Reid, Vick: Forever linked in Philadelphia
It was far from a love fest, but the Andy Reid was in surprisingly good spirits two days before he makes his return to the Linc.
When asked what he missed most about Philadelphia, the old Eagles coach deadpanned, “You guys,” on a conference call Tuesday with local reporters.
Reid said he had traded his appetite for cheesesteaks in for Kansas City barbecue. As the talk moved on to Thursday night’s football game, Reid, in typical fashion, played it cool. He promised not be nostalgic as he exits that visitor’s tunnel.
“That’s not where I’m at right now. I don’t feel that way,” Reid said. “This is the thing: If we weren’t playing a football game against a good football team, maybe your mind goes there. I don’t see my mind going there. My mind is going to be on the job at hand and what we’ve got to get accomplished in a tough place to play.”
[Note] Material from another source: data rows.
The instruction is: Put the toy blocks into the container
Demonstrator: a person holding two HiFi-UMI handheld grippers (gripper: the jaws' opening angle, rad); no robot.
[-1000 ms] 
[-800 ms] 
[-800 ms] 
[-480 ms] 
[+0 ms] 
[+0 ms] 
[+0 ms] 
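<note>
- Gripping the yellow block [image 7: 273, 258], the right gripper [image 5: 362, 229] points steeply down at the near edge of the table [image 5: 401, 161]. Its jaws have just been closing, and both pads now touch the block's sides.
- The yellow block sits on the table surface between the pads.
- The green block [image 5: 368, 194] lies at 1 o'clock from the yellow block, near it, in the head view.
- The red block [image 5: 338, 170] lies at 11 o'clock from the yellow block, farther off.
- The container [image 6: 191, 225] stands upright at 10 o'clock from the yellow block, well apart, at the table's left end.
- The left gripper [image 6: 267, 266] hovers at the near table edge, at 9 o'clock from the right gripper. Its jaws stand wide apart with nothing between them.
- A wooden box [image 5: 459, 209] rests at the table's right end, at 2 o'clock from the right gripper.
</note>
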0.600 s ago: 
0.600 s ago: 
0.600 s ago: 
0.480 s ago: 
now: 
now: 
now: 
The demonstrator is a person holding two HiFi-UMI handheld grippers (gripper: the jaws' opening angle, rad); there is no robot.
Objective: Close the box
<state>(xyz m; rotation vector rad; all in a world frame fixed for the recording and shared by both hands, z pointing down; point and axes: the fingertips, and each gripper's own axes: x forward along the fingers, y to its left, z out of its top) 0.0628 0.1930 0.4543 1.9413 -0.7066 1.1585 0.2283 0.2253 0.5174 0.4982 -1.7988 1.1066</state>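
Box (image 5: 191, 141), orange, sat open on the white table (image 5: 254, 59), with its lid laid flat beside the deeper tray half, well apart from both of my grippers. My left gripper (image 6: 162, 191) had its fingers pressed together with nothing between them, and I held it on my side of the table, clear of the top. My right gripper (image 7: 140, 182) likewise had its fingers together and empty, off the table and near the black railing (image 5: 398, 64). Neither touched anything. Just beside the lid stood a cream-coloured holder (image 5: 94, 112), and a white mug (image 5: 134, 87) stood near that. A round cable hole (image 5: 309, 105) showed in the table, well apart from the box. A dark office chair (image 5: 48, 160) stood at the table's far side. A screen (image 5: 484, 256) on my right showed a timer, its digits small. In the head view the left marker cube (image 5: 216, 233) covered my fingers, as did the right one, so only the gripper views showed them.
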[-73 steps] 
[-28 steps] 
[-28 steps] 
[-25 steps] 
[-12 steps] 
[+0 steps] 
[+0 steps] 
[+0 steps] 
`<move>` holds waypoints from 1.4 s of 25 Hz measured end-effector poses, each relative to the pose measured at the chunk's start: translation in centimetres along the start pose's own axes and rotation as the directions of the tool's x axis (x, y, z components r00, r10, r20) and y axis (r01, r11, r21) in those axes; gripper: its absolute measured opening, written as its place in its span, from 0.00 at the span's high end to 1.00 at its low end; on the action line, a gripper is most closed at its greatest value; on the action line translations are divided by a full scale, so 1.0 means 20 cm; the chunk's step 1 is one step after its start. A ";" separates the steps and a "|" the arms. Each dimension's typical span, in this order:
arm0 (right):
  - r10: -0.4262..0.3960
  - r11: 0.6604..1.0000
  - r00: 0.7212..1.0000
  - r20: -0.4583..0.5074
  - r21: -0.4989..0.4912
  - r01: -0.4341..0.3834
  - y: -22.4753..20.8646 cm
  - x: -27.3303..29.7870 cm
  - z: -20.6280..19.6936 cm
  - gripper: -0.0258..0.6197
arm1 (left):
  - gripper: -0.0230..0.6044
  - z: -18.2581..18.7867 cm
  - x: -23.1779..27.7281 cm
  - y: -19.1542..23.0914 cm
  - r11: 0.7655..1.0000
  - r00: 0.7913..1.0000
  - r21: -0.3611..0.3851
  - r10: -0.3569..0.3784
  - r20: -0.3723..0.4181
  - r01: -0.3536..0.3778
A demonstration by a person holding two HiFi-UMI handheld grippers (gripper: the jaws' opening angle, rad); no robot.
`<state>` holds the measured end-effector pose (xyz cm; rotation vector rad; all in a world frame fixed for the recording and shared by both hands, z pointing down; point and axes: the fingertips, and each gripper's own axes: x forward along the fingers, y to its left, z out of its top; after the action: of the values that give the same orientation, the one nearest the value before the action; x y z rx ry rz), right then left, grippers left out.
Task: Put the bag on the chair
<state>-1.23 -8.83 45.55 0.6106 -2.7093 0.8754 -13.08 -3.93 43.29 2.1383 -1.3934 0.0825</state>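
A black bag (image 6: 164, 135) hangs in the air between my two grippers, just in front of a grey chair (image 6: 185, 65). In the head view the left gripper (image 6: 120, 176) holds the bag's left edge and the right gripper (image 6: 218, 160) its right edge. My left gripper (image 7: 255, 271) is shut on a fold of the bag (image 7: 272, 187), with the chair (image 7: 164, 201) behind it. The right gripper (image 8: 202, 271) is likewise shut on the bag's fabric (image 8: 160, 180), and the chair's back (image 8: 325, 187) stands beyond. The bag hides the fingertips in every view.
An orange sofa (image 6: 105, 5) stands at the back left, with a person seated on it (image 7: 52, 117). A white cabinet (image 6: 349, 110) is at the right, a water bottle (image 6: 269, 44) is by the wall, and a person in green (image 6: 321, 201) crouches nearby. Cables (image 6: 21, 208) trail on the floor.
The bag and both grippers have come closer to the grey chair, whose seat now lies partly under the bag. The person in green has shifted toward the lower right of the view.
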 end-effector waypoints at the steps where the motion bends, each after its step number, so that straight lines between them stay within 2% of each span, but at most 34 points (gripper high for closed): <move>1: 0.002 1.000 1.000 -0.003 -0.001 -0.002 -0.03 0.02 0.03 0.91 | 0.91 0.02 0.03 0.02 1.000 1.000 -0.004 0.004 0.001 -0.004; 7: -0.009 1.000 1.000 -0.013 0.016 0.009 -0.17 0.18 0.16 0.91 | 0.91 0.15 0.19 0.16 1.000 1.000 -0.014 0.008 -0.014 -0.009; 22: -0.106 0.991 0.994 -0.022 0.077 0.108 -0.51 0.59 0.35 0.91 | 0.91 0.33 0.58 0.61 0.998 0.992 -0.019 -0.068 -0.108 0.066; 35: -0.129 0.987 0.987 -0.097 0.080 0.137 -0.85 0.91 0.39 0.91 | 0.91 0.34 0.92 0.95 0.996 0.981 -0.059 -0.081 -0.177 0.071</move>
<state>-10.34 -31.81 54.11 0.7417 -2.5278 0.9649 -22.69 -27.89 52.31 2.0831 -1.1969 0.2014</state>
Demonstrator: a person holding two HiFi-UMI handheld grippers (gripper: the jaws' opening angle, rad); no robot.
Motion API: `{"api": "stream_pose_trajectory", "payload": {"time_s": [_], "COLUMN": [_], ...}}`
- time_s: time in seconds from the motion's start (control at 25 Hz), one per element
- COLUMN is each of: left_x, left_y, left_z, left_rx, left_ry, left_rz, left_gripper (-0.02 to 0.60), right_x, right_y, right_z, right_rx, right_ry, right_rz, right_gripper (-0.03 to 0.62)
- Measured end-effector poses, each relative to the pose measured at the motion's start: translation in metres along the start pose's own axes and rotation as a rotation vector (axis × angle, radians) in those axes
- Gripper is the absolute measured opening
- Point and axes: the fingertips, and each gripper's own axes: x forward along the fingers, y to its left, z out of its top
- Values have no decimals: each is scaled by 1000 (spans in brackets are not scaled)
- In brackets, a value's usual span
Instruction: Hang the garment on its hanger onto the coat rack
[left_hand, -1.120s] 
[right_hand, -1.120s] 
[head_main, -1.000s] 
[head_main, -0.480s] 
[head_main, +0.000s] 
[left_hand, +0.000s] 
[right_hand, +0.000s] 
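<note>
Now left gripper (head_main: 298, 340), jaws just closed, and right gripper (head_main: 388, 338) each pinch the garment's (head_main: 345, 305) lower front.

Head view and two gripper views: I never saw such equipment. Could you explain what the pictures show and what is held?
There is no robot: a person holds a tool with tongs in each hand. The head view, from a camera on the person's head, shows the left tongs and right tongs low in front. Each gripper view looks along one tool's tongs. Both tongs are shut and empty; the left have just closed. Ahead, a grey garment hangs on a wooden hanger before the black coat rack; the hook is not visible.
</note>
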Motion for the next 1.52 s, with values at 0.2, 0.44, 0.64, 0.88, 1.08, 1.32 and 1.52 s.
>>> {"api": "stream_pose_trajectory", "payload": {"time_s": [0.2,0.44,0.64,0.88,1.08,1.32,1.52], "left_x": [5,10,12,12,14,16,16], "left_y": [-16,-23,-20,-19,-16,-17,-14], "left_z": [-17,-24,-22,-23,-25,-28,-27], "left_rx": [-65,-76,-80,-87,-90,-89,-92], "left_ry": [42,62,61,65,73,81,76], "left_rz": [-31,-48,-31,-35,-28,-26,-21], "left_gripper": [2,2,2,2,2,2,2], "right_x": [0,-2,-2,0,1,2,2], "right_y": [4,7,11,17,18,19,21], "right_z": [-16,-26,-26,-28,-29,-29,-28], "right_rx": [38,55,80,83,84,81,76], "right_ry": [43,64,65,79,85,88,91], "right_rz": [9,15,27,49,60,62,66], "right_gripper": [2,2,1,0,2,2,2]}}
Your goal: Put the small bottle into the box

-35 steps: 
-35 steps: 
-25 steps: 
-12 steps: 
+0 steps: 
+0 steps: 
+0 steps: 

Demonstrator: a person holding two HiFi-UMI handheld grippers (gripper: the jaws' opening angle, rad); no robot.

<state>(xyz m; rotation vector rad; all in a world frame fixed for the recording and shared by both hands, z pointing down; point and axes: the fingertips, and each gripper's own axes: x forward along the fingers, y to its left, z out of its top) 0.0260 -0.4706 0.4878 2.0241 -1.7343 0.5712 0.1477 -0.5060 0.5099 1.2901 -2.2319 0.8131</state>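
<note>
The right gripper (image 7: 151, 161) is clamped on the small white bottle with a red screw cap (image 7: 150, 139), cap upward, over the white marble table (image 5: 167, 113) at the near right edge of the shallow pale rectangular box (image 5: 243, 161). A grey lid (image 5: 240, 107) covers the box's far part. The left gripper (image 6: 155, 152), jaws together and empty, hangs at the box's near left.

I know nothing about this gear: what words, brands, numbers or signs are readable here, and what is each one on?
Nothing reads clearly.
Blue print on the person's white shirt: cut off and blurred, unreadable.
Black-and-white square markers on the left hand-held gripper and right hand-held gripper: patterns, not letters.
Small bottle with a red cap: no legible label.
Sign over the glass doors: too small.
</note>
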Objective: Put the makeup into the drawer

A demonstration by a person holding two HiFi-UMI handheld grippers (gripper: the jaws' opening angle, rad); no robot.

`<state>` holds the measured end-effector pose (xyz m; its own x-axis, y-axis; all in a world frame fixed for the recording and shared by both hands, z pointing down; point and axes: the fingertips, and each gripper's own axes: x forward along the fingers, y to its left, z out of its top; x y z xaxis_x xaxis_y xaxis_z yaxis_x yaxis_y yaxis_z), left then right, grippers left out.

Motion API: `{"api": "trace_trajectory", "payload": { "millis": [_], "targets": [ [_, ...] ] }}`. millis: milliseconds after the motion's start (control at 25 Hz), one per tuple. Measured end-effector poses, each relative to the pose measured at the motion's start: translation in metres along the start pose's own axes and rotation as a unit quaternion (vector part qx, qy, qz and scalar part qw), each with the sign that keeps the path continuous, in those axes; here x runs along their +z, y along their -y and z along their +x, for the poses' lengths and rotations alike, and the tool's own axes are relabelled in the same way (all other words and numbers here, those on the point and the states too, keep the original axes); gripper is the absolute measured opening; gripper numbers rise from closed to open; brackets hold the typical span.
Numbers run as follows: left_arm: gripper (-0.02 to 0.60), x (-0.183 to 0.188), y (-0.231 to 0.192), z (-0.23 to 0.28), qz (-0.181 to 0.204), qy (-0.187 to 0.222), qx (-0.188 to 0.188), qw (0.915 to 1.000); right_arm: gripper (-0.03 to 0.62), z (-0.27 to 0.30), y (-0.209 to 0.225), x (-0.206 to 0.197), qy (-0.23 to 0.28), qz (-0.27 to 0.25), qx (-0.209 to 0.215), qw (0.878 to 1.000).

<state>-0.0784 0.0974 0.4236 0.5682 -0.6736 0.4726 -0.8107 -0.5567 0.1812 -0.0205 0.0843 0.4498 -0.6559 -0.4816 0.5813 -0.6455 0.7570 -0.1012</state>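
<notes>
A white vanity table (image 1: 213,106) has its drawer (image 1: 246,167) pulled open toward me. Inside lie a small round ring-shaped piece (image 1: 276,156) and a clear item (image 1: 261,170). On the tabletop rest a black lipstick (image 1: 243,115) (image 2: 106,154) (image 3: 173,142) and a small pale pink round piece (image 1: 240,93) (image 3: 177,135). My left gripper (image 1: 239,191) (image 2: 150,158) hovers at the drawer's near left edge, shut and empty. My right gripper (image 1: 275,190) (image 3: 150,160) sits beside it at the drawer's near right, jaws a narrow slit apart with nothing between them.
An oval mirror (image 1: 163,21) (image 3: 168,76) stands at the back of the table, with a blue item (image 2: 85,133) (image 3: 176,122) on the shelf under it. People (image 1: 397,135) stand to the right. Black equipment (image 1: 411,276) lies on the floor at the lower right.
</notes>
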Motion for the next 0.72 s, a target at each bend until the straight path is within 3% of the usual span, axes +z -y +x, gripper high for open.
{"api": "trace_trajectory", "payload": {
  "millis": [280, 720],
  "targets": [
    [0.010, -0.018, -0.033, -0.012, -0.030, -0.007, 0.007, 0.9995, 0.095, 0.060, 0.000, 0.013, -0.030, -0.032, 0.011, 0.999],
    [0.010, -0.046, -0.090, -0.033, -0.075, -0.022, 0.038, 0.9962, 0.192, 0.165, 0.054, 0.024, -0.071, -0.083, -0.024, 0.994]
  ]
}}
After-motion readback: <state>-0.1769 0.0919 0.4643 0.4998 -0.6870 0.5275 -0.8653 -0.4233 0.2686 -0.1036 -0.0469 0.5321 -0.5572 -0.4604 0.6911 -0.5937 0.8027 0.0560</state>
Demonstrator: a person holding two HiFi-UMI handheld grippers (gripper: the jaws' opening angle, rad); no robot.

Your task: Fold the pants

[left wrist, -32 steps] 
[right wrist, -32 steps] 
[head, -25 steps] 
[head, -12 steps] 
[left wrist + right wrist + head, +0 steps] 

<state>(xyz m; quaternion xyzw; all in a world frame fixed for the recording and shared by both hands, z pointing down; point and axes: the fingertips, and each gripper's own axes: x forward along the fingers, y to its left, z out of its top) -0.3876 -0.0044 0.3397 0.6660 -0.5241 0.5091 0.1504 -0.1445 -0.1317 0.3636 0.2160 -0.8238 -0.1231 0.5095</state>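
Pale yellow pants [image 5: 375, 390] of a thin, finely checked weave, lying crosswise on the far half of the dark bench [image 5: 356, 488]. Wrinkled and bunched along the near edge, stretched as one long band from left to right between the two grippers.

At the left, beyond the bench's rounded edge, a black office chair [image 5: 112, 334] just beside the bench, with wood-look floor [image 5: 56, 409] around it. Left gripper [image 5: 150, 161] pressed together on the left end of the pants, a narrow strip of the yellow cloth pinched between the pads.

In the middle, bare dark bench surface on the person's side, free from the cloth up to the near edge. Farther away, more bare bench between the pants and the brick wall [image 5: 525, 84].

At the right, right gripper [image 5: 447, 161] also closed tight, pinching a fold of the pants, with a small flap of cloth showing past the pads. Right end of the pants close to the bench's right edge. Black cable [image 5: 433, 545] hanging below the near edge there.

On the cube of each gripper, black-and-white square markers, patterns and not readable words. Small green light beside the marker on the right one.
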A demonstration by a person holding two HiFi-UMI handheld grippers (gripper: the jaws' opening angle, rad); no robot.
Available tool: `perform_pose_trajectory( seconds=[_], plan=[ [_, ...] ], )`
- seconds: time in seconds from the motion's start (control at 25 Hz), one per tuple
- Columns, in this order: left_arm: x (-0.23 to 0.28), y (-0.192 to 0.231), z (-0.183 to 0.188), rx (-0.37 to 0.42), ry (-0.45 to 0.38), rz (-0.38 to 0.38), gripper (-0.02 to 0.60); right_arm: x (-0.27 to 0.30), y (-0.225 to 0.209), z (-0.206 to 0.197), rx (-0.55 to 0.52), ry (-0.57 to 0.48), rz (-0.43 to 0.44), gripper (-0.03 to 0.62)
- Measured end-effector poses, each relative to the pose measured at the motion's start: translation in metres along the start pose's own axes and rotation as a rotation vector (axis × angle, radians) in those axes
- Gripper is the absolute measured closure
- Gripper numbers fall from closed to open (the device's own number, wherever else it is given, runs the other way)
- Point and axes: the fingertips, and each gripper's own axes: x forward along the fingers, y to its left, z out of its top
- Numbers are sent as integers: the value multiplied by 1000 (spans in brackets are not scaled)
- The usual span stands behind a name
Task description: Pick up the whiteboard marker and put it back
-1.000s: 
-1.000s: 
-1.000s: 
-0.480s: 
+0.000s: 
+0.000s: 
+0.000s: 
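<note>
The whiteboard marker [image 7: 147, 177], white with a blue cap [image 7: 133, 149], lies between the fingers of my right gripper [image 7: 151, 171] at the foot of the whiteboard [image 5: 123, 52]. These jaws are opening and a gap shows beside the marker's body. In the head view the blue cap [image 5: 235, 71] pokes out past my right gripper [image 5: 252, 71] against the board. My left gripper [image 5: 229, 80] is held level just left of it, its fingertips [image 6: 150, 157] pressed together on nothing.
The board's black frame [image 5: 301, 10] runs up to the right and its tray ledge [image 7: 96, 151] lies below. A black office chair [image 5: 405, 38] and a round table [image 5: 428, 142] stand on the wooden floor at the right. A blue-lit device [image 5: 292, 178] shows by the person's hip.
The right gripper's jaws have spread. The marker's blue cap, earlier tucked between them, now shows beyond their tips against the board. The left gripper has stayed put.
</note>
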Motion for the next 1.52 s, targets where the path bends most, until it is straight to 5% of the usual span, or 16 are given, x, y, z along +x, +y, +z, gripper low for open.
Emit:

It’s hard not to think he won’t have a huge advantage in this one. After all, he’s the guy who drafted a large majority of the roster. He’s also the coach who resurrected Mike Vick. Still, Reid wouldn’t admit to having the upper hand.
“I don’t think it hurts you, I don’t think that happens,” he said. “But, after that, you still got to go play, that’s what you still got to go do.”
Forever linked by a city and a football team
There are many people responsible for raising Mike Vick back from the dead. From his wife, Kijafa, who stuck with him during his 21 months locked up in federal prison to his mentor, Tony Dungy, who had the ear of NFL commissioner Roger Goodell.
But perhaps the man he owes the most gratitude to is Andy Reid. The former Eagles coach who made the bold decision to sign Vick when no other team was willing to take on all that extra baggage. Instead of it becoming a distraction, Vick thrived under Reid’s guidance. He was named NFL Comeback Player of the Year in 2010.
“I loved him,” Reid admitted Tuesday. “I was so happy to see the way he grew, more even as a person but also as a football player. He was so open to everything you wanted to teach him and he’s doing the same thing with Chip [Kelly]. He’s just absorbing everything and I think he’s doing a heck of a job.”
Vick called Reid a great man and friend, someone he’ll make sure his children know about even if they never get a chance to meet him.
” They’ll know about all the people in my life, all the ones that I give a great deal of credit to,” Vick said. “Andy Reid is somebody who will go down in my book as one of the greatest coaches of all-time and one of the greatest men I’ve ever met.”
The two still keep in close contact and exchange text messages nearly every week — except this one, according to Vick. There’s not enough time during a shortened week. However, the quarterback intends to seek Reid out after the final whistle Thursday night in what should be one of the most photographed scenes of this young season.
“I’m definitely going to find some time to go shake his hand and say a couple words to him real quick,” Vick said.
Until then, both men are focused on football. Neither one wants to get caught up in the emotional aspect. The Eagles come in needing a bounce-back win, while the Chiefs look to improve to 3-0.
“I’ll never forget the opportunities that have been given to me by this organization, by Andy Reid,” Vick said, “but it’s not me against Andy Reid, it’s not us against Andy Reid … it’s the Philadelphia Eagles versus the Kansas City Chiefs.”